TO DO - Each line below must be transcribed exactly, and no picture may appear in the transcription.

GIVEN DATA -
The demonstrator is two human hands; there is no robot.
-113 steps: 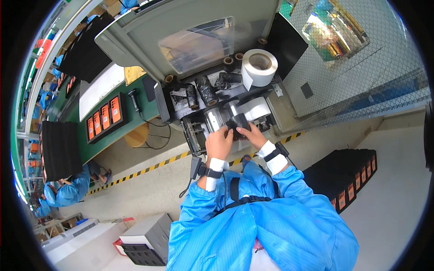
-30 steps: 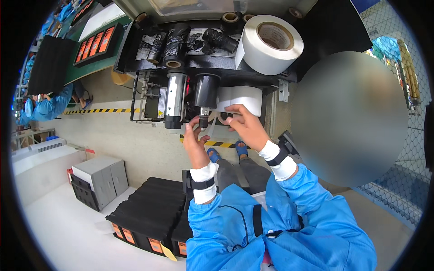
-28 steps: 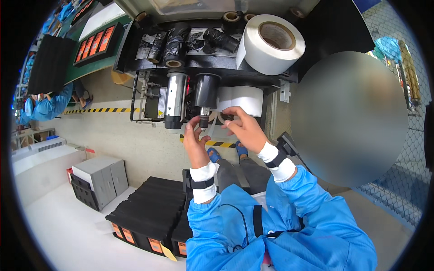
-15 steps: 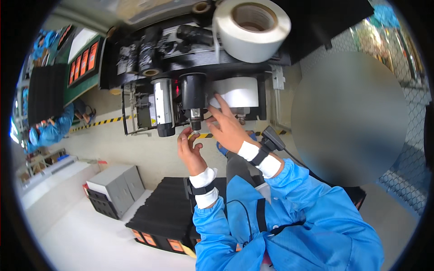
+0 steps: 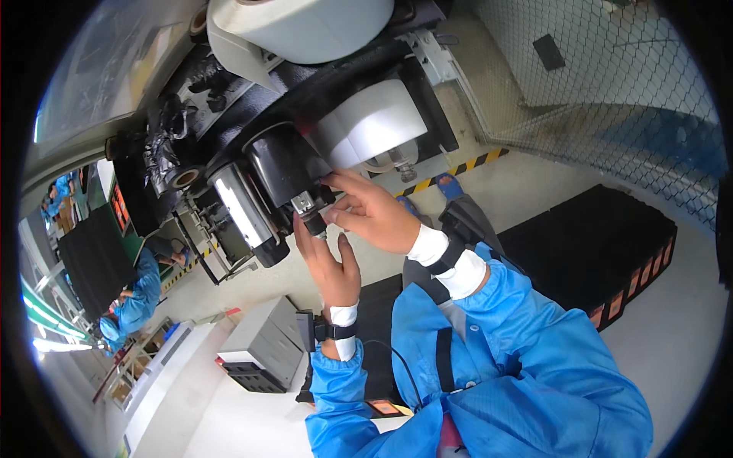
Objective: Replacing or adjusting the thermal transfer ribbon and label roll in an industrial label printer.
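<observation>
A black ribbon roll (image 5: 281,164) sits on a spindle of the machine, with a metal and black spindle end (image 5: 308,212) sticking out toward me. My left hand (image 5: 330,269) is raised beneath that end. Its fingertips are beside the tip, while the thumb stands apart. My right hand (image 5: 376,217) comes in from the right. Its index finger reaches the roll's near edge, and the thumb points at the spindle end; the other fingers are partly bent. Left of the black roll runs a shiny silver roller (image 5: 238,204). A white label roll (image 5: 374,126) is mounted on the right.
A big white roll (image 5: 305,29) lies on the machine top, near crumpled black film (image 5: 169,126). Black-covered stacks (image 5: 588,248) stand at right. A grey cabinet (image 5: 263,343) is lower left. Wire mesh (image 5: 603,84) rises at right; another person (image 5: 139,286) works far left.
The view has swung and moved closer to the machine. My left fingers have come up beside the spindle end. My right hand has shifted from near the label roll to the black roll's edge.
</observation>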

OUTPUT -
The demonstrator is two human hands; there is no robot.
-113 steps: 
-30 steps: 
-28 steps: 
-15 steps: 
+0 steps: 
Objective: Replacing or adjusting the thermal transfer ribbon and label roll in an industrial label printer.
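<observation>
A black ribbon roll (image 5: 281,164) sits on a spindle of the machine, with a metal and black spindle end (image 5: 308,212) sticking out toward me. My left hand (image 5: 330,269) is raised beneath that end. Its fingertips are beside the tip, while the thumb stands apart. My right hand (image 5: 376,217) comes in from the right. Its index finger reaches the roll's near edge, and the thumb points at the spindle end; the other fingers are partly bent. Left of the black roll runs a shiny silver roller (image 5: 238,204). A white label roll (image 5: 374,126) is mounted on the right.
A big white roll (image 5: 305,29) lies on the machine top, near crumpled black film (image 5: 169,126). Black-covered stacks (image 5: 588,248) stand at right. A grey cabinet (image 5: 263,343) is lower left. Wire mesh (image 5: 603,84) rises at right; another person (image 5: 139,286) works far left.
The view has swung and moved closer to the machine. My left fingers have come up beside the spindle end. My right hand has shifted from near the label roll to the black roll's edge.
</observation>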

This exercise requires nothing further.